One command per task

exec.command is a single shell command — there’s no multi-step sequence. Three ways to chain:

Shell composition — &&, ;, pipes. The shell is the API.

exec: {
  command: 'gen && tsc && cp -r assets dist/'
}

Separate tasks linked by dependsOn:

codegen: { exec: { command: 'gen' }, ... },
build:   { exec: { command: 'tsc' }, dependsOn: ['codegen'], ... },

Group task that fans out:

release: {
  dependsOn: ['build', 'test', 'package']
}

Per-task caching is the right granularity for invalidation. Splitting gives you per-step caching naturally; combining with && gives you one cache slot for the whole chain.

Env isolation

The child process gets, in priority order (lowest first):

Essential allowlist (PATH, HOME, SHELL, TMPDIR, LANG, TERM, COLORTERM, FORCE_COLOR, NO_COLOR, CI, NODE_OPTIONS, plus Windows essentials like SYSTEMROOT).
exec.env.passThrough names → values from host process.env.
exec.env.define literal name/value pairs.
PATH augmentation — <projectDir>/node_modules/.bin is prepended so local tools (oxlint, vite, etc.) work without npx.
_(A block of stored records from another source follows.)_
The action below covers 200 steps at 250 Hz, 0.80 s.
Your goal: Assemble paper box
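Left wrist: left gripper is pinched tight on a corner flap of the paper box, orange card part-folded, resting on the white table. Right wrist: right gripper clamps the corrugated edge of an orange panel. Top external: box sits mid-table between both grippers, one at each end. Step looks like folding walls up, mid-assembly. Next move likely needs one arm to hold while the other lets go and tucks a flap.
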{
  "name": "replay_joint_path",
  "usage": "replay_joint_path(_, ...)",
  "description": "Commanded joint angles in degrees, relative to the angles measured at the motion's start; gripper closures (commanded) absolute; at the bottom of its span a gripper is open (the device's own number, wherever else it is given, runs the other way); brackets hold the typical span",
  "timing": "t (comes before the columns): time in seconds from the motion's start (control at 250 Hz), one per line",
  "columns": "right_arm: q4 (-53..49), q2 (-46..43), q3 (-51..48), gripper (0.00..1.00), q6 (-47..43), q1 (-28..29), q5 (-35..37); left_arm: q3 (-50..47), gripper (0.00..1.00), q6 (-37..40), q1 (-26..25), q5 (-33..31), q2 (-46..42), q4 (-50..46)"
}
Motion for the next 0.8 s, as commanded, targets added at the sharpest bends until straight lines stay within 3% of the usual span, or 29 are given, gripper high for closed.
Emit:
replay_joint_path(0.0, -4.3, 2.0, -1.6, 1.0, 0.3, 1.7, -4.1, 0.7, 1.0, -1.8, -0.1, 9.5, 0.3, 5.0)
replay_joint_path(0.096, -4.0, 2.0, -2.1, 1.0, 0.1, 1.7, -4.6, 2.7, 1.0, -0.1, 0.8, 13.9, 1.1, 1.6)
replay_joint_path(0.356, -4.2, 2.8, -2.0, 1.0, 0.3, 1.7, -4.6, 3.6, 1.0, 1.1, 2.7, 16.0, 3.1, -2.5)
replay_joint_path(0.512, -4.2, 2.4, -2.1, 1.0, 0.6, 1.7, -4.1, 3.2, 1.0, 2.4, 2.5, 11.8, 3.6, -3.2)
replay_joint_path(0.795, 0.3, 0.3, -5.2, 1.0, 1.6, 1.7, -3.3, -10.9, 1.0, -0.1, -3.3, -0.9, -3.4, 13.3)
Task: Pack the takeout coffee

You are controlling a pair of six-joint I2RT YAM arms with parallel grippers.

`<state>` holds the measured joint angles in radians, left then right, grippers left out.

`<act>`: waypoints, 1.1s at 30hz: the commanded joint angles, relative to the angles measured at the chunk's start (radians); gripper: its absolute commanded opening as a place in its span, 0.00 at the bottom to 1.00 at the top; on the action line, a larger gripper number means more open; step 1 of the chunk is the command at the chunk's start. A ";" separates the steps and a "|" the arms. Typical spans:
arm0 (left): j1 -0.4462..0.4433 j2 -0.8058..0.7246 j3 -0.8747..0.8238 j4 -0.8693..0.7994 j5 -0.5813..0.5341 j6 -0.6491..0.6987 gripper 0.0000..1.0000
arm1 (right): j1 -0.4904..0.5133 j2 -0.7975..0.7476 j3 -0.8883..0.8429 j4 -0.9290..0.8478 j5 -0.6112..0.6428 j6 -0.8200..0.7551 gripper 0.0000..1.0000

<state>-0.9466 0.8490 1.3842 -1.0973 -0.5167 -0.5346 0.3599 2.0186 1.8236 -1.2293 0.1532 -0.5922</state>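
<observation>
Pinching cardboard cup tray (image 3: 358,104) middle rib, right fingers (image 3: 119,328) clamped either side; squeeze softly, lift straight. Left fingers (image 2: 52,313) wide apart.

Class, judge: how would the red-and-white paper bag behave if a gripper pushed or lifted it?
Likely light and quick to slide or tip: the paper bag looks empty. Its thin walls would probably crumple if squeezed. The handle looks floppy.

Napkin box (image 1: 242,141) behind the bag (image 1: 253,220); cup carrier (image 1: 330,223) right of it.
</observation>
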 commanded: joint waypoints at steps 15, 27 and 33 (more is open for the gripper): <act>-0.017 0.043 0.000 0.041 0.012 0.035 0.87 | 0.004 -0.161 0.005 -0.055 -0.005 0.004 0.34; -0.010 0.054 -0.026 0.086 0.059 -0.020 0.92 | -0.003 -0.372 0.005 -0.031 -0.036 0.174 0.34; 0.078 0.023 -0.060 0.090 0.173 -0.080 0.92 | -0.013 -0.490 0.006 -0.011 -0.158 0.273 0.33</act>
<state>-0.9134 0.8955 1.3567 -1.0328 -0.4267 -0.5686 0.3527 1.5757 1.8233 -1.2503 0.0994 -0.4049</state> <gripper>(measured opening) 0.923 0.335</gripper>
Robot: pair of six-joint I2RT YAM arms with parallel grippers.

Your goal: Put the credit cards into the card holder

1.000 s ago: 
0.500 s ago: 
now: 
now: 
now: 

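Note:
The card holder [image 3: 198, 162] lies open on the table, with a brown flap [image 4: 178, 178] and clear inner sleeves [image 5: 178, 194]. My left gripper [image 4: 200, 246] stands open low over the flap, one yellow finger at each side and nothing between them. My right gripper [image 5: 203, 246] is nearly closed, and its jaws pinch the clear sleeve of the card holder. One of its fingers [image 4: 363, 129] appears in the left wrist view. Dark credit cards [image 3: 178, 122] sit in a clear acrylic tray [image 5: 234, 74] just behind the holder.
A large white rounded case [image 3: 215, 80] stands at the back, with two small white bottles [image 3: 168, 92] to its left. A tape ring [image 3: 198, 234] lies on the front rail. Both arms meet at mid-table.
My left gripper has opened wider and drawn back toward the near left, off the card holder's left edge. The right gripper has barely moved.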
Only the project’s own bin; sibling-project bins stay invisible.

Anything not in these four layers is invisible to the child. This prevents incidental env leakage between machines and gives reproducible runs.

The allowlist + isolation contract lives in modules/env.md and is the only field the contract assumes for “what every command needs to function on *nix / Windows”. Adding to the allowlist would be a deliberate schema-extending change (consumer code expects a particular set; broader access has cache-stability implications).

Failure handling

Failure	Behavior
Exec exits non-zero	Task is `failed`; cache NOT written; output streamed live + the failure frame replays at run end
`exec.timeout` overrun	SIGTERM; task is `failed` (timed out), exit 143, never cached
Child killed by Ctrl-C teardown (SIGINT/SIGTERM)	Task is `aborted` — not counted, not shown, not recorded
`execute()` throws (internal error)	Task marked `failed`; stderr written `[vx] internal error in <id>` (a `UserError` reports plainly)
Persistent task exits before ready	Task marked `failed`; the captured output is surfaced
Upstream task fails	Dependents marked `skipped` (exit 1, durationMs 0); no command runs — EXCEPT a restore-tier task, whose confirmed cache hit still restores (its key is dep-independent)
Sandbox violation (macOS monitor / Linux structural)	Task is `failed`; violations render in the frame; nothing cached
Remote-cache error (500, timeout, corrupt artifact)	Degrades to a cache miss; never fails the run
Workspace yaml missing	`findWorkspaceRoot` throws (UserError); `vx run` exits 1
Same-project task referenced in `dependsOn` not declared	`buildTaskGraph` throws with the offending edge
Duplicate workspace package name	`listProjects` throws with both paths
Cycle in task graph	`detectCycle` throws with the cycle path
Malformed config	`loadProjectConfig` throws (UserError) with file + field
`cache.inputs.runtime` command exits non-zero	Hard UserError naming the command + exit code

Failures don’t kill the scheduler — independent tasks already in flight finish, and unrelated tasks not yet started still run. The overall exit code is 1 if any task ended in failed or skipped status.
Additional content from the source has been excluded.